Training was inadequate for the disaster recovery personnel because
management was unsure what the training should entail for their disaster
recovery teams. According to the NIST, recovery personnel
should be trained at least annually on the following elements:
·
Purpose of the plan.
·
Cross-team coordination and
communication.
·
Reporting procedures and
security requirements.
· Team-specific processes and individual responsibilities.
The goal of disaster recovery training should be to train the disaster recovery personnel to the extent that they are able to execute initial recovery procedures without aid of the actual document, since a paper or electronic version of the plan may be unavailable for the first few hours as a result of the disaster.
The Chief, Information Technology Services, should ensure each site:
1. Reviews the disaster recovery plan for completeness and accuracy quarterly or whenever significant changes occur to any plan element.
Management’s Response: The MCC and TCC developed a process to perform quarterly reviews. The first review will be completed by April 1, 2004. The Atlanta Territory Manager implemented a controlled response process to ensure the disaster recovery plan was reviewed. The responses are due March 31, June 30, September 30, and December 31 requiring verification that each team has met and their respective disaster recovery plans have been reviewed for accuracy. A Plan Changes or Reviews sheet has been added to the plans to document all changes to and reviews of the plans.
2. Periodically trains employees in their disaster recovery roles and responsibilities.

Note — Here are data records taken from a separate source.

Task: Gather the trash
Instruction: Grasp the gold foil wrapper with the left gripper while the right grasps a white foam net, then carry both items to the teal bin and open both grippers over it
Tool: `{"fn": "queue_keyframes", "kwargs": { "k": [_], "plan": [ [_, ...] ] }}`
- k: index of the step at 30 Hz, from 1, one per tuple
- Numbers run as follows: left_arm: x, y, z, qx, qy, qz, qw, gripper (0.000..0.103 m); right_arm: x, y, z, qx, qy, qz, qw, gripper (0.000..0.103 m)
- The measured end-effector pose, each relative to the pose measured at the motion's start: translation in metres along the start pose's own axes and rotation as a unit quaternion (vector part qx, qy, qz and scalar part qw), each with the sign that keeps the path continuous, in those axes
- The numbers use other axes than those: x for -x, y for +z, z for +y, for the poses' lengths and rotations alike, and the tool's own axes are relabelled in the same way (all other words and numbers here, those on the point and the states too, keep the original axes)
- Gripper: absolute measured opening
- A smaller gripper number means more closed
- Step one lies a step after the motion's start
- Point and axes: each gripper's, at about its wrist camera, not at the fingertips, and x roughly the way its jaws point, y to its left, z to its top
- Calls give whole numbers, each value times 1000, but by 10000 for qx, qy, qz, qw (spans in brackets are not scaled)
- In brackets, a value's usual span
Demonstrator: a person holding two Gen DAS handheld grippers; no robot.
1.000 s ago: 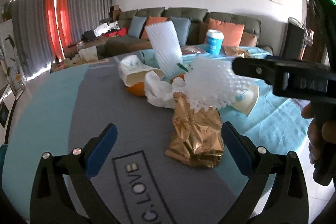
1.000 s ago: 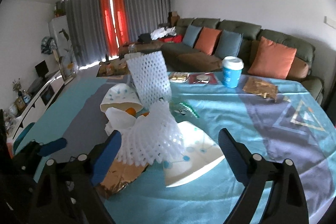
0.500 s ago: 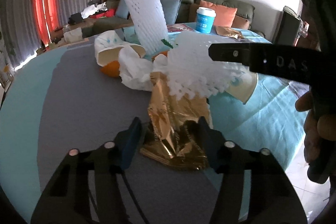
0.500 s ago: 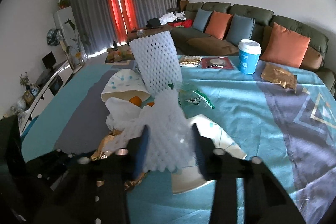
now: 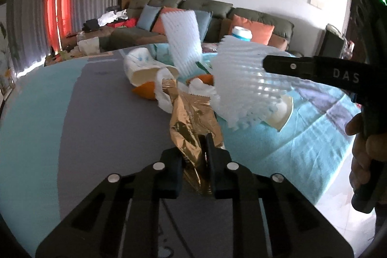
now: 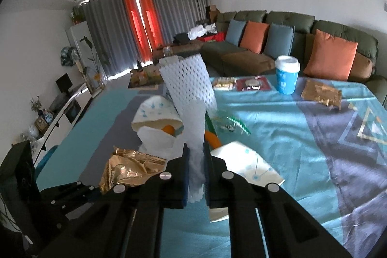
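My left gripper (image 5: pixel 194 151) is shut on a crumpled gold foil wrapper (image 5: pixel 191 122) at the near side of a trash pile on the table. My right gripper (image 6: pixel 195 156) is shut on a white foam fruit net (image 6: pixel 193 127), which shows fanned out and lifted in the left wrist view (image 5: pixel 244 81). The pile holds a second, upright foam net (image 6: pixel 187 81), crumpled white paper (image 6: pixel 157 139), a folded paper plate (image 6: pixel 154 113), orange peel (image 5: pixel 145 93) and another paper plate (image 6: pixel 249 166). The gold wrapper also shows in the right wrist view (image 6: pixel 128 168).
The table has a teal and grey cloth (image 6: pixel 290 137). At its far side stand a blue paper cup (image 6: pixel 287 76), another gold wrapper (image 6: pixel 321 93) and small snack packets (image 6: pixel 251 84). A sofa with cushions (image 6: pixel 290 45) lies beyond. The table edge (image 5: pixel 321 197) is near right.
Both grippers went from wide open to shut: the left closed on the gold wrapper, the right on the foam net. The net has lifted off the pile.
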Motion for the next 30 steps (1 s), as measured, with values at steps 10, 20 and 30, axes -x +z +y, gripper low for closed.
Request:
{"fn": "queue_keyframes", "kwargs": {
  "k": [10,20,30],
  "plan": [
    [53,6,27,301,296,-529,9977,16,30,5,20,119,177,-314,9993,8],
    [112,19,61,471,885,-1178,9880,16,56,7,56,427,478,-631,9959,9],
    [172,13,93,629,1556,-1636,9721,16,52,8,100,638,986,-741,9903,9]
  ]
}}
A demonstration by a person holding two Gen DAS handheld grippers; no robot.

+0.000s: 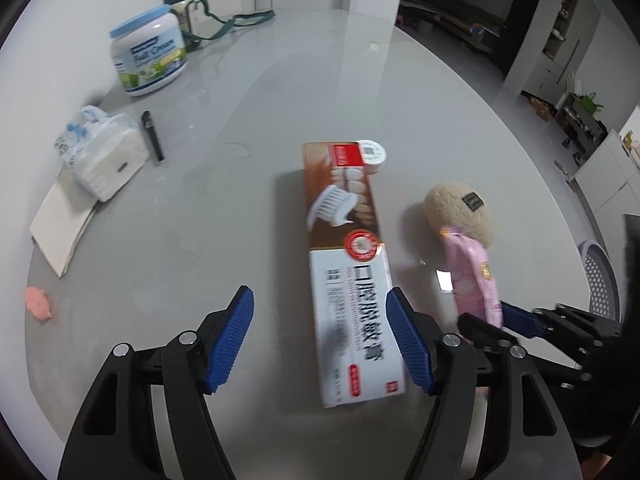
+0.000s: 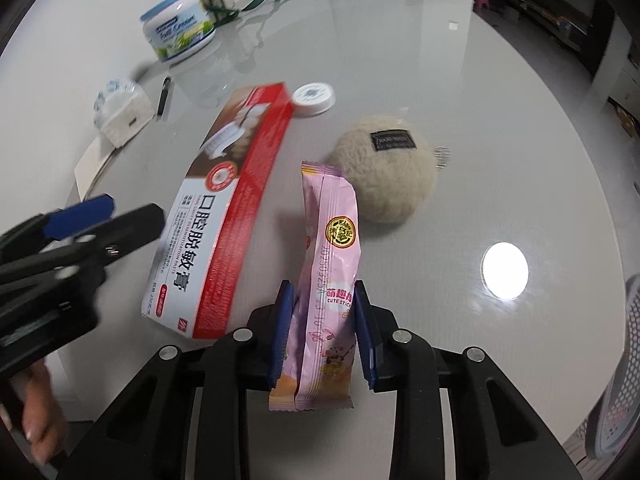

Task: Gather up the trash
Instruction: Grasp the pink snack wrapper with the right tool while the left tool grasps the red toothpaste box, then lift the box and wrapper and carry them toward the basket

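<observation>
- We see the right tool (image 2: 320, 332) clamped on a pink snack wrapper (image 2: 326, 264), its blue pads pressing both long sides near the wrapper's lower half; the wrapper's far end points toward 12 o'clock in the right wrist view.
- We find the left tool (image 1: 320, 338) with its jaws apart, gripping nothing, above the near end of a toothpaste box (image 1: 352, 280); its right pad lies against the box's edge in the picture, though we cannot tell whether it touches.
- The toothpaste box lies flat on the grey tabletop (image 1: 240, 80), at 9 o'clock from the wrapper.
- A round beige plush pad (image 2: 386, 174) with a dark label sits just beyond the wrapper at 1 o'clock.
- A white cap (image 2: 313, 98) rests by the box's far end.
- Toward 10 o'clock in the left wrist view we see a tissue pack (image 1: 102, 152), a black pen (image 1: 152, 136), a milk-powder tub (image 1: 149, 52) and a green-lidded bottle (image 1: 180, 4).
- A small pink blob (image 1: 38, 303) lies at 9 o'clock near the tabletop's edge.
- A perforated bin (image 2: 620, 368) shows at 4 o'clock in the right wrist view.
</observation>
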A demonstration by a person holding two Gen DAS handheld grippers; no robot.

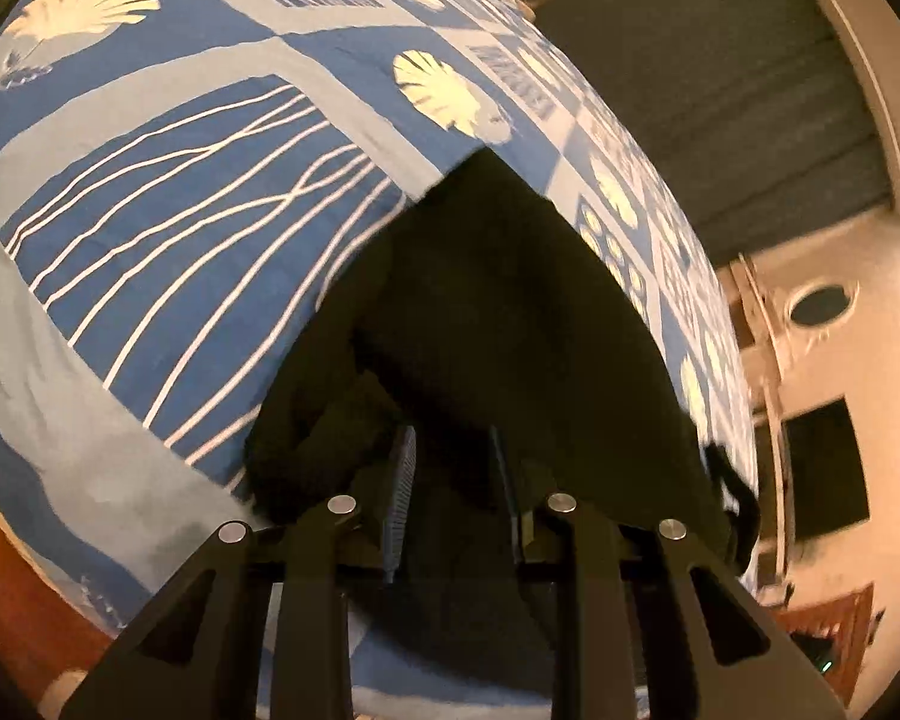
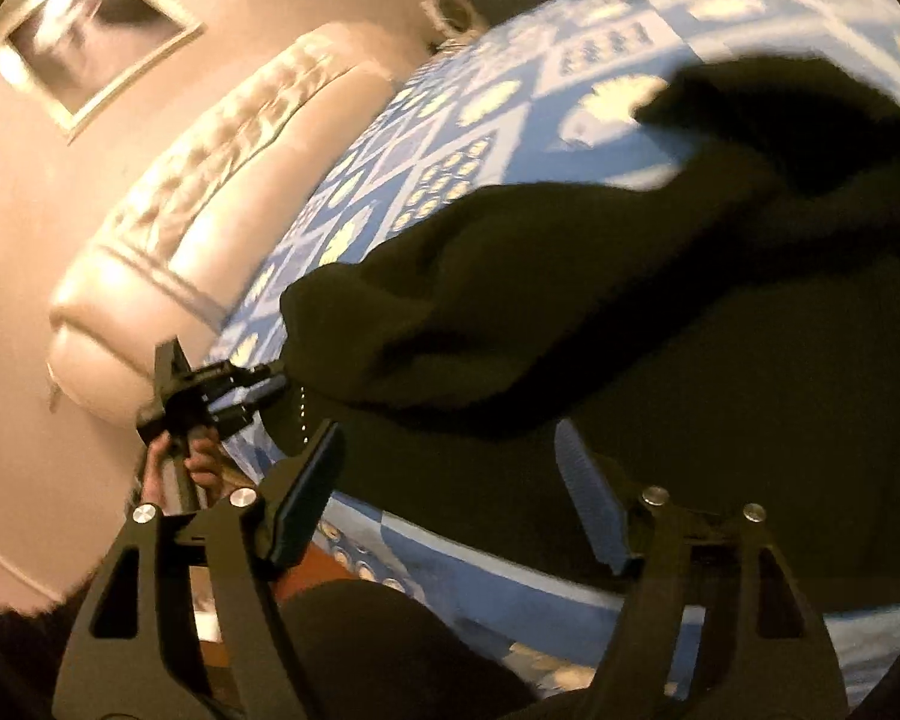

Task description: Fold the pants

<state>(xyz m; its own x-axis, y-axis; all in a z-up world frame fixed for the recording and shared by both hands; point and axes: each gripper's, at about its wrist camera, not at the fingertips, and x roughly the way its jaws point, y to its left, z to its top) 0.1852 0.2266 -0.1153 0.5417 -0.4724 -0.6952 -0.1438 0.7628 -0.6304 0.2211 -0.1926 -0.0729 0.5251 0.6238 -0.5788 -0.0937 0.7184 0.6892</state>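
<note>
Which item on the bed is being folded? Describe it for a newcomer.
Find the bed with the blue-and-white patterned bedspread. On it lies one black pair of pants, bunched at one end. It is the only plain dark cloth on the print.

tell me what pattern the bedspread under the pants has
Blue and grey squares with cream leaves and white lines on the bedspread; left wrist view.

One pants (image 1: pixel 510 312), two tools, one bedsheet (image 1: pixel 168 192).
</note>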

Management’s Response: Both the MCC and TCC will conduct yearly training sessions beginning in September 2004 during the preplanning phase for this year’s disaster recovery exercise. The Atlanta Territory Manager will ensure the Telecommunications organization conducts an independent biannual disaster recovery table exercise and documents it in the plan.
3. Performs at least one exercise of each disaster recovery plan element annually.
Management’s Response: Testing at the MCC and TCC is conducted more frequently than on an annual basis. This includes participation in disaster recovery of other systems (e.g., mainframe disaster recovery exercise). Testing for this calendar year will be conducted by December 1, 2004. The Atlanta Campus and Atlanta Territory Manager will coordinate with the Mission Assurance Office to ensure annual disaster recovery testing is conducted.
Presidential Decision Directive (PDD) 63, Critical Infrastructure Protection (CIP), dated May 1998, calls for a national effort to assure the security of the nation’s critical infrastructure. The infrastructure includes systems essential to the minimum operations of the economy and Federal Government, such as telecommunications, banking and finance, energy, and transportation. PDD 63 also requires that each Federal Government department and agency prepare a plan for protecting its own critical infrastructure. Executive Order 13231, Critical Infrastructure Protection in the Information Age, issued October 2001, reaffirms the need to continually take actions to secure information systems, emergency preparedness communications, and physical assets.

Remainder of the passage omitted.